Moreover, in a new vm, I installed everything with a normal user and finally I got the same error. btw, can you reproduce this in microk8s install? In an Ubuntu vm it'd b sudo snap install microk8s --classic.

andresmgot commented 5 years ago

I will try to reproduce it. In the meantime you can try Minikube that is a supported environment.

mehdisadeghi commented 5 years ago

@andresmgot thanks for giving it a try!

I have already tried Minikube but it does not work with emulated CPUs which the vm provider provides. Moreover it does not work with the tiny vms that I use (1core, 2gb ram).

andresmgot commented 5 years ago

Have you tried https://github.com/kubernetes-sigs/kind ? It's also a lightweight Kubernetes distribution and I have tested Kubeless in that platform before.

mehdisadeghi commented 5 years ago

I haven't tried that yet. In fact I can run Kubeless on top of Kubernetes with scheduling inside a VM with 2cores and 4gb of ram. Here is my Ansible-Playbook for that. What I am trying to do, is fitting everything inside a 1core,2gb instance.

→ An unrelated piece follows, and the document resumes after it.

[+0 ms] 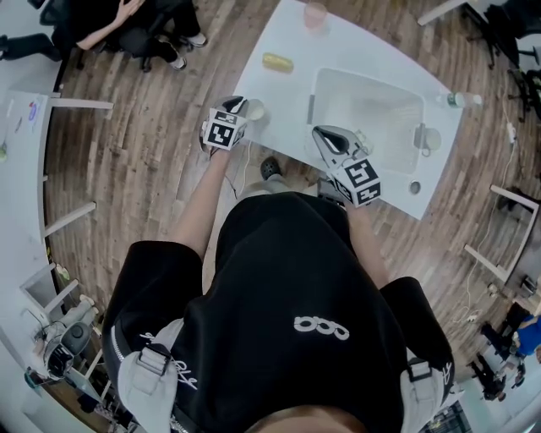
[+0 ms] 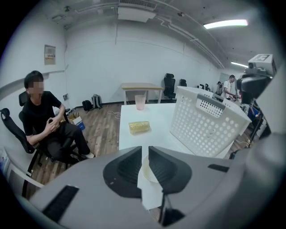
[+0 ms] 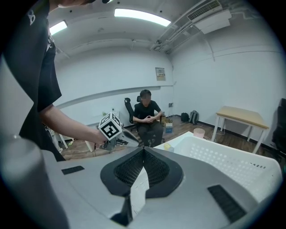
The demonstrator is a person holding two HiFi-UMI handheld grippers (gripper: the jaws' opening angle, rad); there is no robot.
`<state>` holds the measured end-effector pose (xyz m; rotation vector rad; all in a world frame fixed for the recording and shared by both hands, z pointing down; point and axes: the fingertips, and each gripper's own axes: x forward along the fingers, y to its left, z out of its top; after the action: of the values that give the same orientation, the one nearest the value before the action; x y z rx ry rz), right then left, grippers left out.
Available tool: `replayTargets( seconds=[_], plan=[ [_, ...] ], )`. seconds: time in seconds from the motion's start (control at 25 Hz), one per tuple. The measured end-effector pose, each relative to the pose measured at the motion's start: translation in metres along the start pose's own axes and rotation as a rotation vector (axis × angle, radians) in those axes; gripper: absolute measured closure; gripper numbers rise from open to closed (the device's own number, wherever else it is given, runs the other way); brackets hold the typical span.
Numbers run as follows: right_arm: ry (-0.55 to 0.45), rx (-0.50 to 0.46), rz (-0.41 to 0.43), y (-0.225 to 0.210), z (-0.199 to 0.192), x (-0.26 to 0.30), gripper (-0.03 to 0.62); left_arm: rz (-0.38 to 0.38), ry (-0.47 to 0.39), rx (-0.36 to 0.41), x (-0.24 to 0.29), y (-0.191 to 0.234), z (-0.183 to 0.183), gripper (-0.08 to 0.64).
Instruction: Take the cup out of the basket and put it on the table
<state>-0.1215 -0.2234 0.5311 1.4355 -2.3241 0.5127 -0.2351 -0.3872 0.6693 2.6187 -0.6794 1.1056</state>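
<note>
Bare left forearm and right forearm extended forward from torso. Jaws of left gripper slightly apart, narrow gap, gripping nothing; pointing obliquely down. Jaws of right gripper closed together, empty.

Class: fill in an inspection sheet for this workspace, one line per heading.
Surface: white table on a wood floor.
Job's things: white basket on the table; cream cup upright at the table's corner, outside the basket.
Clutter: yellow roll, pink cup, bottle.
Grippers: left gripper, jaws slightly apart over the cream cup, no grip seen; right gripper shut, empty, by the basket.
Cables: white cable on the floor.
Surroundings: seated person, office chairs, desks.
</note>
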Motion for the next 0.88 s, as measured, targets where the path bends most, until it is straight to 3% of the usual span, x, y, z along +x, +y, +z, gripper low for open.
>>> replayTargets(
  seconds=[0.32,0.68,0.88],
  plan=[
    [-0.033,-0.003,-0.016,-0.014,-0.006,-0.039,0.568,0.028,-0.201,0.018,-0.077,-0.042,0.069,0.523],
    [-0.048,-0.004,-0.044,-0.046,-0.029,-0.108,0.568,-0.112,-0.334,0.089,-0.09,-0.165,0.149,0.546],
    [-0.056,0.01,-0.064,-0.066,-0.045,-0.151,0.568,-0.161,-0.348,0.144,-0.082,-0.23,0.171,0.551]
  ],
)
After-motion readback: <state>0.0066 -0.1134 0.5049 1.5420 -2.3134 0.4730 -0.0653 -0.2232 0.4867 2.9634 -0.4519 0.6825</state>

andresmgot commented 5 years ago

I found the problem with this. I was able to reproduce the issue using the latest Minikube version. The problem was that the memory limit set is too low. This commit fixes it:

https://github.com/kubeless/cronjob-trigger/pull/9/commits/61e04eac028c3f51d7ce6c24604ca22a425c5426

It will be available in the next release.

mehdisadeghi commented 5 years ago

@andresmgot I'll try with the git version and report back. Thank you very much!

mehdisadeghi commented 5 years ago

@andresmgot I tried scheduling functions with the new v1.0.4 release and it worked perfectly. Thank you!

P.S for future vistors: I had to enable dns on microk8s first microk8s.enable dns.